● Recorded data:
+ + + + + + +

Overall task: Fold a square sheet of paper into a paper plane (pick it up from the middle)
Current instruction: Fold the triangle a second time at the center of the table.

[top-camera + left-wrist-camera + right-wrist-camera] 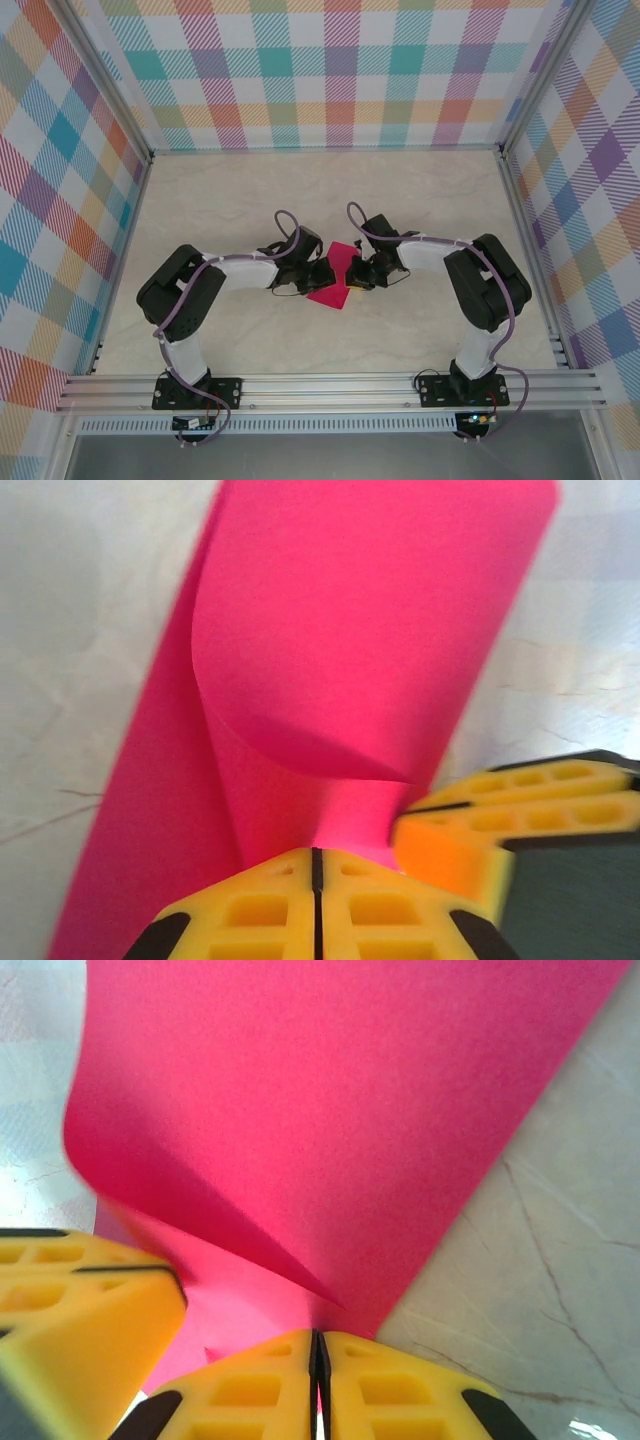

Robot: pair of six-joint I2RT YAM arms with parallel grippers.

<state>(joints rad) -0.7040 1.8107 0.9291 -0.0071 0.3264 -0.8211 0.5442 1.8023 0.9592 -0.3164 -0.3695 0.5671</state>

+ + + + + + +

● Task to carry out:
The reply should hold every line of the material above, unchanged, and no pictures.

● Problem solution:
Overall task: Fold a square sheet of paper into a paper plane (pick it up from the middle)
Current instruction: Fold the triangle a second time at the center of the table.

[top-camera + left-wrist-camera + right-wrist-camera] 

Robot: pair of six-joint I2RT YAM arms with parallel grippers.

<state>(joints rad) -0.7040 1.8107 0.9291 -0.0071 0.3264 -0.8211 0.5442 1.8023 0.9592 -0.3164 -0.3695 0.5671</state>

What the exercise asked for is complete.